--- WHAT TO WORK ON ---
Reproduce all the data exactly, without pictures.

(DATASET EXTRACT)

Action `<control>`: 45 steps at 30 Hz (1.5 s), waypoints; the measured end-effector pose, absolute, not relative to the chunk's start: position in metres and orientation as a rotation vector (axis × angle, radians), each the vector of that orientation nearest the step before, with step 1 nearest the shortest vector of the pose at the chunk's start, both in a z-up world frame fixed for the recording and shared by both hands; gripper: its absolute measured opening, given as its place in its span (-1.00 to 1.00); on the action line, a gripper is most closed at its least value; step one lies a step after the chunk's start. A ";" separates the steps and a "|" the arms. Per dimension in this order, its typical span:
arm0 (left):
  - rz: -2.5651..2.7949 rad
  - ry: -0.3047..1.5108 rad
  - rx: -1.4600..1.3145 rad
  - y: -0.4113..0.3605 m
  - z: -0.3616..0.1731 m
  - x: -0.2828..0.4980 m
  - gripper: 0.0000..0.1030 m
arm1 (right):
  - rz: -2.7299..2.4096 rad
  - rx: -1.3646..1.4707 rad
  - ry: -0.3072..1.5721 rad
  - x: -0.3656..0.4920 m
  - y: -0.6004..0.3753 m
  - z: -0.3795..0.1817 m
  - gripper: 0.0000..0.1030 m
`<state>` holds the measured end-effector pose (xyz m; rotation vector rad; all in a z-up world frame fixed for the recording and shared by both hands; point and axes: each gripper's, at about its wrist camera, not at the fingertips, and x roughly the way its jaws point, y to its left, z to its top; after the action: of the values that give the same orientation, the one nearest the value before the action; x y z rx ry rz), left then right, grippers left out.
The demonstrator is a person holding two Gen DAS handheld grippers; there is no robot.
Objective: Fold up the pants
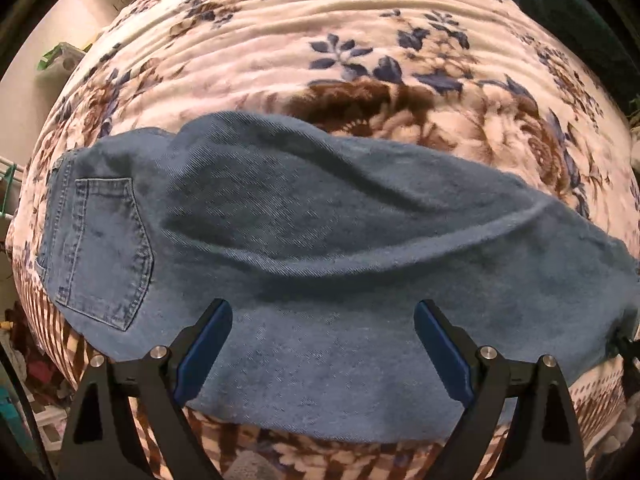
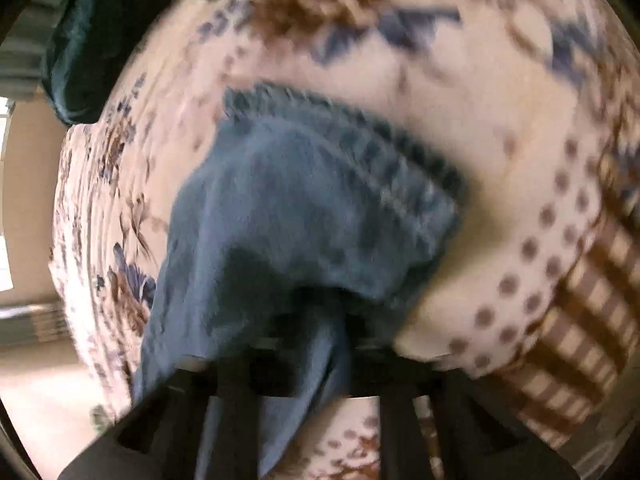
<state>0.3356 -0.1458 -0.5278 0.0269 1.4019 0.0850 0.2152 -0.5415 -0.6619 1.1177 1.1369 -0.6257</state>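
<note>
Pants (image 1: 320, 248): blue denim, faded in places, lying across a bed and folded lengthwise so that one leg seems to cover the other
Back pocket (image 1: 100, 248): a stitched patch pocket with lighter seams, at the left end of the pants in the left wrist view, facing up
Surface of the cloth: not flat; long soft ridges run along the leg from the pocket side toward the right edge of the picture
Leg end (image 2: 360, 168): in the right wrist view the hem shows as a darker, rumpled band; the fabric below it is bunched and pulled toward the camera
Blanket (image 1: 360, 40): plush, cream with brown and navy flowers, a dotted and striped border near its edge; the pants rest directly on it
Left gripper (image 1: 323, 312): jaws stand wide apart, blue pads on the inner sides, hovering over the middle of the pants with nothing between them
Right gripper (image 2: 340, 328): clenched on a fold of the denim near the leg end; the view is blurred, so the fingertips are mostly hidden by cloth
Dark green cloth (image 2: 88, 52): lies at the far side of the bed, apart from the pants
</note>
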 end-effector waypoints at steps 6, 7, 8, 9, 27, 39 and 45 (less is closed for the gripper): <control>0.121 1.377 -0.019 -0.111 -0.517 0.339 0.81 | -0.688 1.122 1.208 0.201 -0.574 -0.663 -0.99; 0.125 1.374 -0.033 -0.103 -0.514 0.340 0.81 | -0.662 1.100 1.249 0.208 -0.572 -0.660 -0.95; 0.134 1.367 -0.043 -0.095 -0.511 0.341 0.81 | -0.645 1.066 1.271 0.206 -0.570 -0.655 -0.82; 0.149 1.359 -0.049 -0.085 -0.507 0.343 0.81 | -0.621 1.015 1.296 0.212 -0.562 -0.648 -0.68; 0.309 1.464 -0.329 0.253 -0.516 0.429 0.80 | -0.280 0.686 1.482 0.352 -0.217 -0.623 0.37; -0.040 1.400 -0.343 0.242 -0.526 0.463 -0.51 | -0.353 0.487 1.553 0.423 -0.134 -0.647 0.37; 0.029 1.501 -0.314 0.266 -0.563 0.475 -0.46 | -0.377 0.419 1.561 0.444 -0.119 -0.651 0.37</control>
<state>0.4750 0.2657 -0.5630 -0.3140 1.5012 0.0287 0.4439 -0.1192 -0.6514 0.4194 1.5610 -0.3772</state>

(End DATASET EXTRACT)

--- SOLVED EXERCISE ---
Action `<control>`: 45 steps at 30 Hz (1.5 s), waypoints; the measured end-effector pose, absolute, not relative to the chunk's start: position in metres and orientation as a rotation vector (axis × angle, radians), each the vector of that orientation nearest the step before, with step 1 nearest the shortest vector of the pose at the chunk's start, both in a z-up world frame fixed for the recording and shared by both hands; gripper: its absolute measured opening, given as its place in its span (-1.00 to 1.00); on the action line, a gripper is most closed at its least value; step one lies a step after the chunk's start. A ";" separates the steps and a "|" the arms. Per dimension in this order, its typical span:
arm0 (left):
  - rz: -2.5651..2.7949 rad
  - ry: -0.3047..1.5108 rad
  - rx: -1.4600..1.3145 rad
  - y: -0.4113..0.3605 m
  - z: -0.3616..0.1731 m
  - x: -0.2828..0.4980 m
  - gripper: 0.0000..0.1030 m
arm1 (right):
  - rz: -2.7299..2.4096 rad
  - rx: -1.3646..1.4707 rad
  - ry: -0.3072..1.5721 rad
  - x: -0.3656..0.4920 m
  - y: -0.6004..0.3753 m
  - z: -0.3795..0.1817 m
  - gripper: 0.0000..0.1030 m
`<state>` holds the measured end-effector pose (xyz m; rotation vector rad; all in a z-up world frame fixed for the recording and shared by both hands; point and axes: each gripper's, at about its wrist camera, not at the fingertips, and x roughly the way its jaws point, y to its left, z to its top; after the action: of the values that give the same orientation, the one nearest the value before the action; x y z rx ry rz), left then right, grippers left out.
The demonstrator is a person holding two Gen DAS handheld grippers; there is no robot.
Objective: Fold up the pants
<state>0.3356 -0.1458 -0.5278 0.0269 1.4019 0.0850 0.2152 -0.5415 -0.6619 1.1177 1.1369 -0.6257</state>
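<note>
Pants (image 1: 320, 248): blue denim, faded in places, lying across a bed and folded lengthwise so that one leg seems to cover the other
Back pocket (image 1: 100, 248): a stitched patch pocket with lighter seams, at the left end of the pants in the left wrist view, facing up
Surface of the cloth: not flat; long soft ridges run along the leg from the pocket side toward the right edge of the picture
Leg end (image 2: 360, 168): in the right wrist view the hem shows as a darker, rumpled band; the fabric below it is bunched and pulled toward the camera
Blanket (image 1: 360, 40): plush, cream with brown and navy flowers, a dotted and striped border near its edge; the pants rest directly on it
Left gripper (image 1: 323, 312): jaws stand wide apart, blue pads on the inner sides, hovering over the middle of the pants with nothing between them
Right gripper (image 2: 340, 328): clenched on a fold of the denim near the leg end; the view is blurred, so the fingertips are mostly hidden by cloth
Dark green cloth (image 2: 88, 52): lies at the far side of the bed, apart from the pants
</note>
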 end-effector waypoints at steps 6, 7, 8, 9, 27, 39 and 45 (less is closed for the gripper): <control>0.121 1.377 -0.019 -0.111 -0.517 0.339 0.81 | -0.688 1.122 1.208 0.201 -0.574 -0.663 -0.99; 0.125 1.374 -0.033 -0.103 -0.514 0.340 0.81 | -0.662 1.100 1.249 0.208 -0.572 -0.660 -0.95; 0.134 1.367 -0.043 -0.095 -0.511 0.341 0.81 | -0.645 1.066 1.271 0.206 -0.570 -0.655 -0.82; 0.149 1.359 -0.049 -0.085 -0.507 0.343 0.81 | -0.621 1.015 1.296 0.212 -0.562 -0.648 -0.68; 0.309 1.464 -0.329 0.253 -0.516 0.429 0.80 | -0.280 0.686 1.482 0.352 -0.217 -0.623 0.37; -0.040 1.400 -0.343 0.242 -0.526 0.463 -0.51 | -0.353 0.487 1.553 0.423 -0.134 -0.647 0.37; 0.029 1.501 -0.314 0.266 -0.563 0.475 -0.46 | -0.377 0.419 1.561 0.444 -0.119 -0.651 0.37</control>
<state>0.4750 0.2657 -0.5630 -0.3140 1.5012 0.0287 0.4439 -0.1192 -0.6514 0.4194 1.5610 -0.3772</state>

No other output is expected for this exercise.